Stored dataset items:
···

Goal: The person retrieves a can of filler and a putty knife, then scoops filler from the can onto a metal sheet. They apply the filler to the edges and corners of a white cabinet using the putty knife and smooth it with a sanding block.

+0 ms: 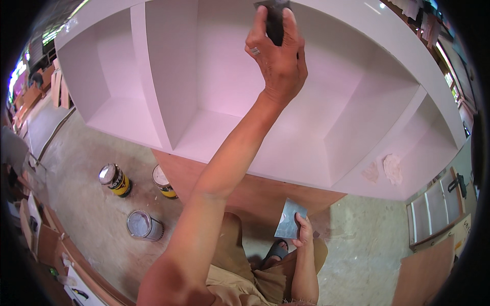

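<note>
My left hand [278, 64] is stretched up to the upper frame of a large white shelf unit [232, 122]. Its fingers are closed round a dark, flat scraper [275, 29], whose upper edge lies against or just in front of the white frame; contact cannot be made out. A ring sits on one finger. Low down, near my knee, my right hand [304, 230] grips a thin grey metal scraper plate [291, 219] by its right side, with the thumb on its face.
Two yellow-and-black cans [120, 184] [166, 184] and an open grey tin [145, 225] stand on the concrete floor at left. A pale crumpled lump [392, 169] lies in the right compartment. A wooden panel [429, 273] and small cabinet frame [434, 209] stand right.
</note>
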The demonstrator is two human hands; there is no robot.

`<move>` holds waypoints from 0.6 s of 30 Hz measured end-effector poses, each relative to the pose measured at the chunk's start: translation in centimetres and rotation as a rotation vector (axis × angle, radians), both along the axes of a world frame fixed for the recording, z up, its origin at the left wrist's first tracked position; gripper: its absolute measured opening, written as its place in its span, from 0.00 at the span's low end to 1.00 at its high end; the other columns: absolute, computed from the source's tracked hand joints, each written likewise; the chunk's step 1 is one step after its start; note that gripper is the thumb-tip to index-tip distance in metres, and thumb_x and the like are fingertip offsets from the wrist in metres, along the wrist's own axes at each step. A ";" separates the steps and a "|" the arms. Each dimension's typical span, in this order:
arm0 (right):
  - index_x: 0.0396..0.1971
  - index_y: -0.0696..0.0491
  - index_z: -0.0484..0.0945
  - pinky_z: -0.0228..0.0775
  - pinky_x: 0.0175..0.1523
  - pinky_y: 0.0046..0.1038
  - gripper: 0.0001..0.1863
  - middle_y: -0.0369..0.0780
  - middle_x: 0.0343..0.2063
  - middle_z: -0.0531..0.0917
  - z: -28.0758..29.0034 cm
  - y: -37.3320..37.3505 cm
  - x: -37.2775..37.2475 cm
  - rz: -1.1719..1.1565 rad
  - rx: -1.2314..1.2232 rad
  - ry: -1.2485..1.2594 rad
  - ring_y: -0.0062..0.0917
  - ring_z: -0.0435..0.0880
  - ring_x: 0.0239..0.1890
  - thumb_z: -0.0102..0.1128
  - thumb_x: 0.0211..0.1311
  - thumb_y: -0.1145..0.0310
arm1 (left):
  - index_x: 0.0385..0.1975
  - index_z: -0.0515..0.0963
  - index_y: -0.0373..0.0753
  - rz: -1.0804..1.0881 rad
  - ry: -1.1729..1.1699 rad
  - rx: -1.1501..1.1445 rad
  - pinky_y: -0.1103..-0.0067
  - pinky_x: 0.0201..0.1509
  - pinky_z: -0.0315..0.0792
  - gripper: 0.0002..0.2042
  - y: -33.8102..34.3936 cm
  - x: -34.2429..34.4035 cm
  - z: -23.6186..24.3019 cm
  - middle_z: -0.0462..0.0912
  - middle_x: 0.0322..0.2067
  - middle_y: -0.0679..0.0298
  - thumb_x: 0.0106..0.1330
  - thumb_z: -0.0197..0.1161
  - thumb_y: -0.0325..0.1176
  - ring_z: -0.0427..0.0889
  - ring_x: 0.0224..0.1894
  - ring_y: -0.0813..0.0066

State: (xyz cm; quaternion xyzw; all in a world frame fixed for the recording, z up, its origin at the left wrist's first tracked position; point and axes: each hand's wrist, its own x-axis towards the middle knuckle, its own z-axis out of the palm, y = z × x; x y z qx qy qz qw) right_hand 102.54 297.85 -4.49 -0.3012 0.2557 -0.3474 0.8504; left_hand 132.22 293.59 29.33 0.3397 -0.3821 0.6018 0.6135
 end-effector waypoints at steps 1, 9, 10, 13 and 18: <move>0.49 0.56 0.73 0.79 0.46 0.35 0.15 0.40 0.41 0.83 0.0 0.1 0.0 -0.002 0.001 -0.001 0.31 0.84 0.40 0.58 0.63 0.68 | 0.65 0.63 0.35 -0.014 0.001 -0.030 0.65 0.59 0.51 0.31 -0.1 0.0 0.2 0.52 0.62 0.36 0.58 0.59 0.19 0.53 0.61 0.49; 0.47 0.55 0.75 0.79 0.46 0.34 0.14 0.40 0.39 0.83 0.7 0.2 0.0 0.004 0.006 -0.024 0.30 0.84 0.40 0.58 0.63 0.68 | 0.64 0.64 0.36 0.065 0.040 0.016 0.65 0.58 0.52 0.33 -0.8 -0.7 -0.4 0.52 0.62 0.36 0.54 0.61 0.18 0.56 0.59 0.48; 0.47 0.55 0.75 0.78 0.46 0.34 0.14 0.40 0.39 0.83 0.7 0.2 -0.1 0.002 0.001 -0.022 0.30 0.84 0.39 0.58 0.63 0.68 | 0.64 0.64 0.36 0.052 0.057 -0.013 0.65 0.57 0.52 0.33 -0.7 -0.6 -0.1 0.52 0.62 0.36 0.54 0.61 0.17 0.57 0.59 0.48; 0.47 0.55 0.75 0.78 0.47 0.35 0.13 0.39 0.39 0.83 0.0 -0.1 -0.3 0.000 -0.002 -0.017 0.30 0.84 0.39 0.58 0.63 0.68 | 0.63 0.66 0.35 0.082 0.059 -0.020 0.65 0.58 0.51 0.32 -1.5 -1.0 0.4 0.54 0.62 0.36 0.54 0.61 0.18 0.57 0.58 0.49; 0.47 0.54 0.75 0.77 0.47 0.35 0.13 0.39 0.40 0.83 1.1 0.3 0.1 -0.052 0.042 -0.042 0.30 0.84 0.41 0.57 0.64 0.68 | 0.62 0.68 0.37 -0.129 -0.088 0.227 0.63 0.56 0.58 0.33 0.8 -3.6 -4.1 0.57 0.62 0.40 0.50 0.61 0.17 0.61 0.57 0.48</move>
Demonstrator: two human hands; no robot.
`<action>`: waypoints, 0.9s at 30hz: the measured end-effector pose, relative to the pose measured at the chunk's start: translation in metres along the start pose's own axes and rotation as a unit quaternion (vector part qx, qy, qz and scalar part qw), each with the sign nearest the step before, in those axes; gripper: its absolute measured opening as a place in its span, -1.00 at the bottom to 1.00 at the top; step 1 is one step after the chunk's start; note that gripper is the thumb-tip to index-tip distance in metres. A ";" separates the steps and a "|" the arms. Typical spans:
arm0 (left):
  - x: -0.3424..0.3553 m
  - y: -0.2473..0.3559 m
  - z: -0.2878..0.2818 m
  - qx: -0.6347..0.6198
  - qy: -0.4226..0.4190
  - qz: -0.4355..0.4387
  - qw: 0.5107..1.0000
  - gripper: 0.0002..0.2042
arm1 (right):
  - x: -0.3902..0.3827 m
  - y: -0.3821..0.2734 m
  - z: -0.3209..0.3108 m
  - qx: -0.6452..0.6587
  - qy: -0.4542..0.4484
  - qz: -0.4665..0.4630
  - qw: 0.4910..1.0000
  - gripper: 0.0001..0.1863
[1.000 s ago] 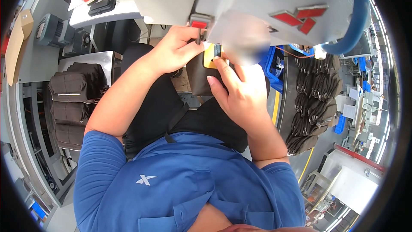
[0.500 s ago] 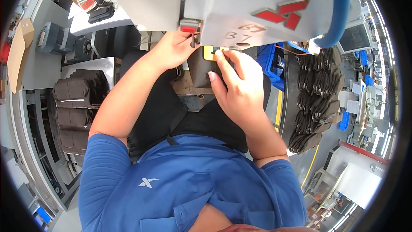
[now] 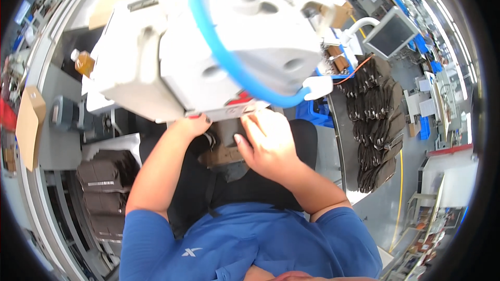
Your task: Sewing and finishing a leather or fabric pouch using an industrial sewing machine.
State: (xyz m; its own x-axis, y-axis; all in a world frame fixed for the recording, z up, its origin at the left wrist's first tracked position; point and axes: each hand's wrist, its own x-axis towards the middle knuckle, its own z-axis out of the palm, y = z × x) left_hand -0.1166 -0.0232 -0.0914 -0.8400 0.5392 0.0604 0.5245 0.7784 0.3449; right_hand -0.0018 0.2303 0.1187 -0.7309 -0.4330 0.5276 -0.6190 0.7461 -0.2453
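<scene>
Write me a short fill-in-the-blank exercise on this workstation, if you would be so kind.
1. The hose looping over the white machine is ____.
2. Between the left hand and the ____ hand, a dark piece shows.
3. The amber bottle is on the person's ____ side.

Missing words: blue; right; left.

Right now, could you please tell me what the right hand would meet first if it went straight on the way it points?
The right hand would probably meet the white machine first, at its lower edge, though depth is unclear.
</scene>
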 end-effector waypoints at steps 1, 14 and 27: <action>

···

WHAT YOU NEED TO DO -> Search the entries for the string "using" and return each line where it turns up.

EXERCISE ANSWER ->
Goal: The person retrieves a can of filler and a putty knife, then scoops filler from the can onto a metal sheet. They apply the filler to the edges and corners of a white cabinet using the putty knife and smooth it with a sanding block.
Your task: Sewing and finishing a leather or fabric pouch using an industrial sewing machine.

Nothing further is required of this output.